◆ **Task goal**: Your answer must be an exact transcription of the data, with every picture omitted.

◆ **Data section**:
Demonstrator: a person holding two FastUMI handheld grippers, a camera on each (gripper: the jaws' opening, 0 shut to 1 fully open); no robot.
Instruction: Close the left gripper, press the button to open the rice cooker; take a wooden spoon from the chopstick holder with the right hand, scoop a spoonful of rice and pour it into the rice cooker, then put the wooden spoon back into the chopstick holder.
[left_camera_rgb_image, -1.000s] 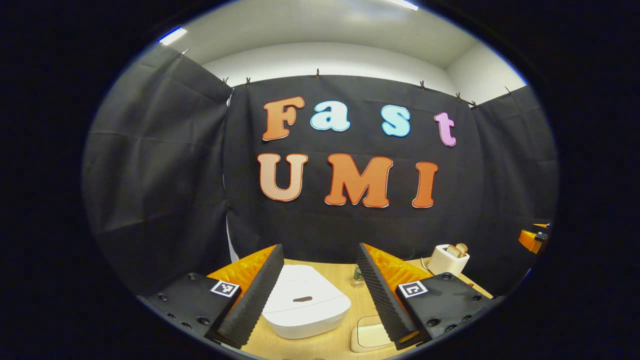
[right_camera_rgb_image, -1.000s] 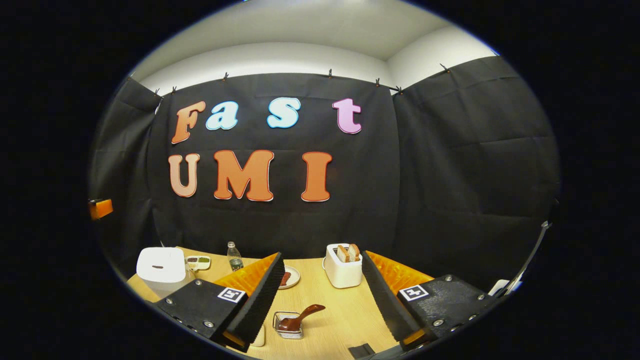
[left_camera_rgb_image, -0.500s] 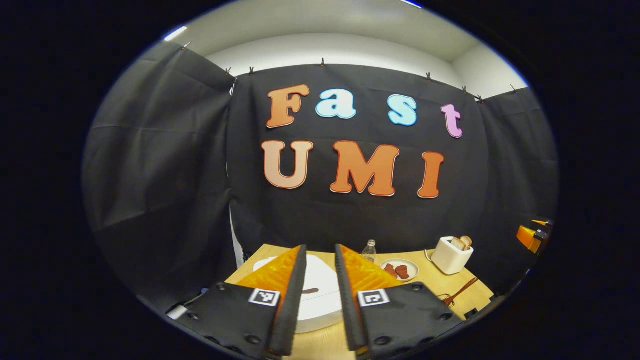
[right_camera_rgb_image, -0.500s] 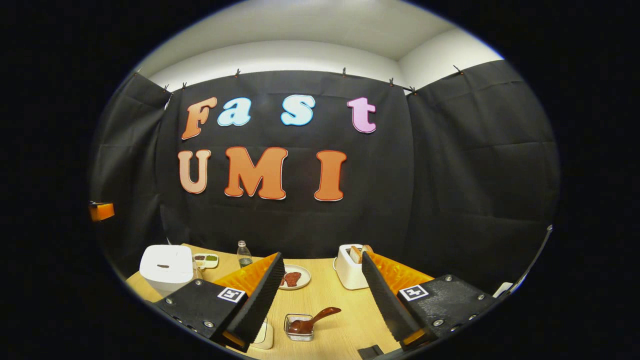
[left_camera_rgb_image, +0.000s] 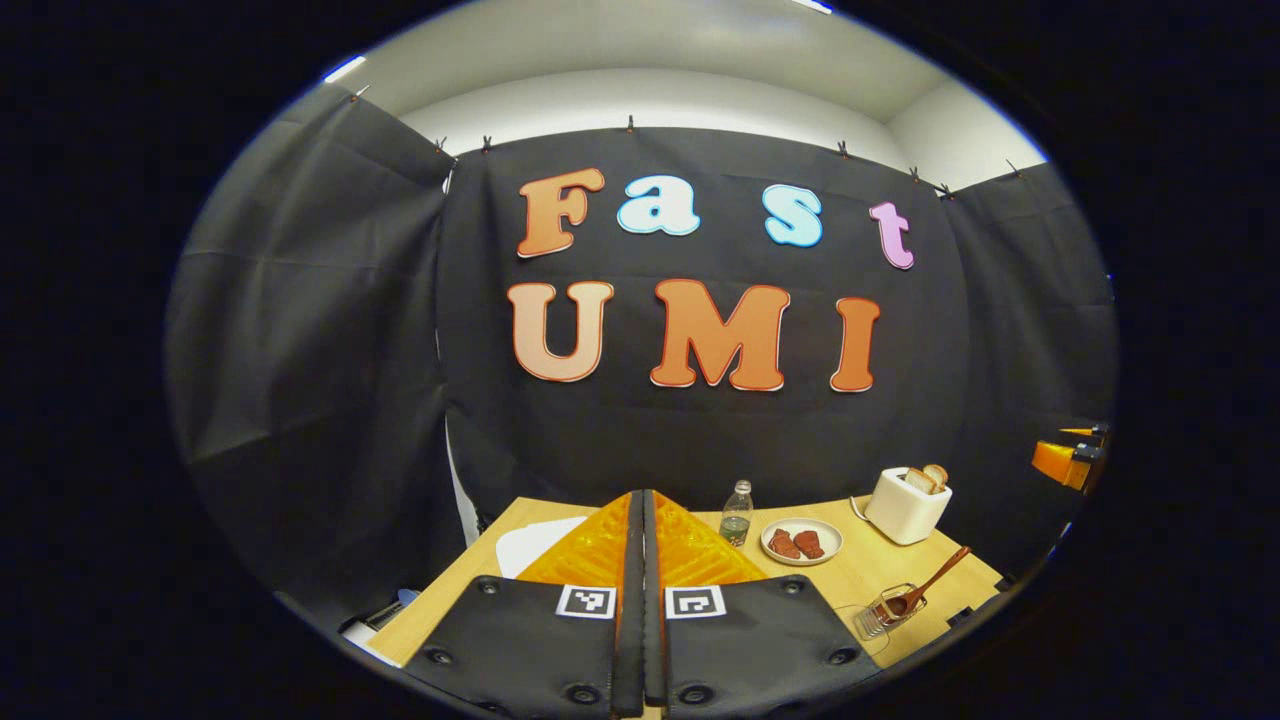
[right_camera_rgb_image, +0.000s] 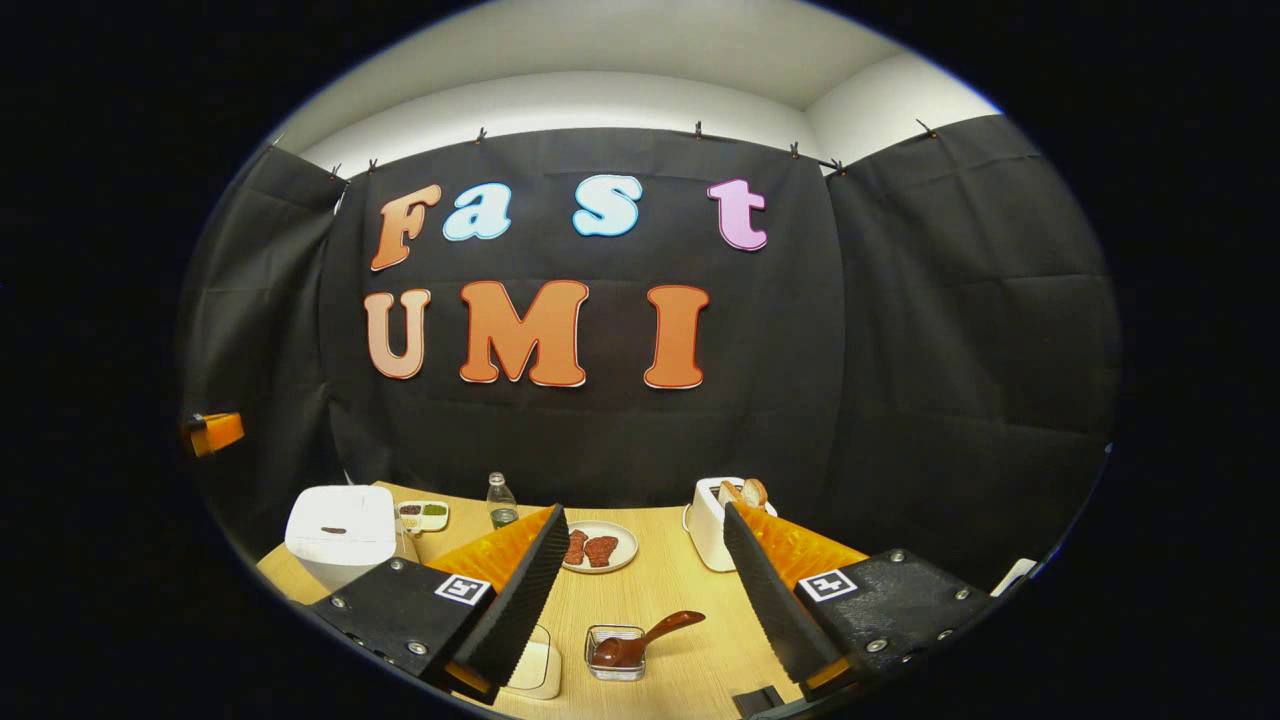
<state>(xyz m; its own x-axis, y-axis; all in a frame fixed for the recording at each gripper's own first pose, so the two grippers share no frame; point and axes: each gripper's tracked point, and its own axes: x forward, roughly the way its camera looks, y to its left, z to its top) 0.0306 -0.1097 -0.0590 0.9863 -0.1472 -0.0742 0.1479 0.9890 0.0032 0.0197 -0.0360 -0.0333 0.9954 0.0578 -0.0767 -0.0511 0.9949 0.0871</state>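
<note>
The white rice cooker (right_camera_rgb_image: 342, 520) stands with its lid down at the table's left end. In the left gripper view, part of that cooker (left_camera_rgb_image: 530, 542) shows behind my left gripper (left_camera_rgb_image: 642, 496), which is shut with nothing held. A dark wooden spoon (right_camera_rgb_image: 648, 640) rests in a small wire chopstick holder (right_camera_rgb_image: 612, 664); the spoon (left_camera_rgb_image: 935, 580) also appears at the right of the left gripper view. My right gripper (right_camera_rgb_image: 642, 516) is open and empty, hovering above the holder. A white rice container (right_camera_rgb_image: 540, 670) sits beside the holder, partly hidden by a finger.
On the wooden table (right_camera_rgb_image: 680, 590) stand a white toaster (right_camera_rgb_image: 718, 510) holding bread, a plate of meat (right_camera_rgb_image: 598, 548), a small bottle (right_camera_rgb_image: 502, 500) and a divided sauce dish (right_camera_rgb_image: 424, 514). Black cloth walls enclose the back and sides.
My left gripper's fingers have come together from wide open to shut, and it has pulled back from the cooker. The right gripper drifted slightly and stays open.
</note>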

◆ **Exercise response**:
Demonstrator: a person holding two FastUMI handheld grippers, a camera on each (gripper: the jaws' opening, 0 shut to 1 fully open); no robot.
Instruction: Close the left gripper, press the button to open the rice cooker; take a wooden spoon from the chopstick holder with the right hand, scoop a spoonful of rice and pour it into the rice cooker, then put the wooden spoon back into the chopstick holder.
[left_camera_rgb_image, -1.000s] 
[right_camera_rgb_image, -1.000s] 
[left_camera_rgb_image, -0.500s] 
[right_camera_rgb_image, -0.500s] 
[left_camera_rgb_image, +0.000s] 
[right_camera_rgb_image, +0.000s] 
<state>(xyz m; its own x-axis, y-axis; all in a frame fixed for the recording at each gripper's own first pose, so the two grippers share no frame; point and axes: each gripper's tracked point, and its own axes: x forward, roughly the way its camera looks, y to its left, z to its top) 0.0306 -0.1097 -0.0590 0.9863 -0.1472 -0.0742 0.1479 0.9890 0.0032 0.0197 -0.0360 -0.0333 0.9954 0.0578 -0.0767 -0.0511 0.9949 0.0871</state>
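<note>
The white rice cooker (right_camera_rgb_image: 342, 520) stands with its lid down at the table's left end. In the left gripper view, part of that cooker (left_camera_rgb_image: 530, 542) shows behind my left gripper (left_camera_rgb_image: 642, 496), which is shut with nothing held. A dark wooden spoon (right_camera_rgb_image: 648, 640) rests in a small wire chopstick holder (right_camera_rgb_image: 612, 664); the spoon (left_camera_rgb_image: 935, 580) also appears at the right of the left gripper view. My right gripper (right_camera_rgb_image: 642, 516) is open and empty, hovering above the holder. A white rice container (right_camera_rgb_image: 540, 670) sits beside the holder, partly hidden by a finger.
On the wooden table (right_camera_rgb_image: 680, 590) stand a white toaster (right_camera_rgb_image: 718, 510) holding bread, a plate of meat (right_camera_rgb_image: 598, 548), a small bottle (right_camera_rgb_image: 502, 500) and a divided sauce dish (right_camera_rgb_image: 424, 514). Black cloth walls enclose the back and sides.
My left gripper's fingers have come together from wide open to shut, and it has pulled back from the cooker. The right gripper drifted slightly and stays open.
</note>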

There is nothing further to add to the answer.